== INFORMATION SHOWN ==

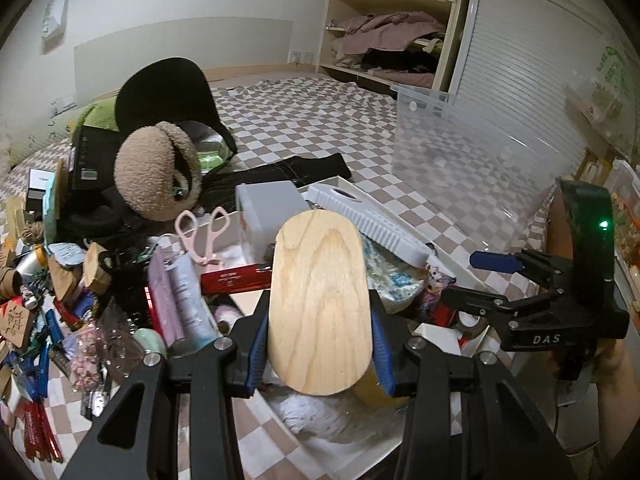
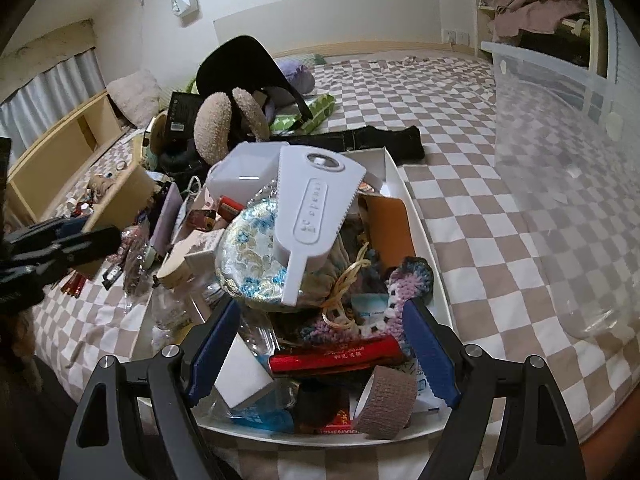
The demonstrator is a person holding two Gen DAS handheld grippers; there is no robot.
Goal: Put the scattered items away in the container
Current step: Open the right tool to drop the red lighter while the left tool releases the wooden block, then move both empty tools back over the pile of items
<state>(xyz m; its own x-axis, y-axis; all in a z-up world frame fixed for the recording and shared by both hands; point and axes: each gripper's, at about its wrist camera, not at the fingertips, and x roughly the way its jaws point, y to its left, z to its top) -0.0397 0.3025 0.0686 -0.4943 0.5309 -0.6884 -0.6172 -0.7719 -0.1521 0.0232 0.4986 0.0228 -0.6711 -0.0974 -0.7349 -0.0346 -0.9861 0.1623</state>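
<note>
Left gripper jaws pinching the wooden board above the crammed white tray; right gripper jaws spread over its near rim

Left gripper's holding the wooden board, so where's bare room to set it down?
Bare checked bedspread lies between the white tray and the clear bin. The tray is heaped full, and the clutter pile left of it is crowded.
</note>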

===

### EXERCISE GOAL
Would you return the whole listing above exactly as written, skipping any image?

### FINAL ANSWER
The demonstrator is a person holding two Gen DAS handheld grippers; there is no robot.
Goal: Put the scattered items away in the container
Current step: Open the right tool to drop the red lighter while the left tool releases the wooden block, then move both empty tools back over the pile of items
<state>(xyz m; its own x-axis, y-axis; all in a z-up world frame fixed for the recording and shared by both hands; point and axes: each gripper's, at about its wrist camera, not at the fingertips, and x roughly the way its jaws point, y to its left, z to its top) -0.0397 0.3025 0.0686 -0.4943 0.5309 -0.6884 -0.6172 -0.7719 -0.1521 0.0232 0.4986 0.0228 -0.6711 -0.0974 -0.7349 -0.0346 -0.9861 0.1623</state>
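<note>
Left gripper jaws pinching the wooden board above the crammed white tray; right gripper jaws spread over its near rim

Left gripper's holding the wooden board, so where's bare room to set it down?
Bare checked bedspread lies between the white tray and the clear bin. The tray is heaped full, and the clutter pile left of it is crowded.
</note>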

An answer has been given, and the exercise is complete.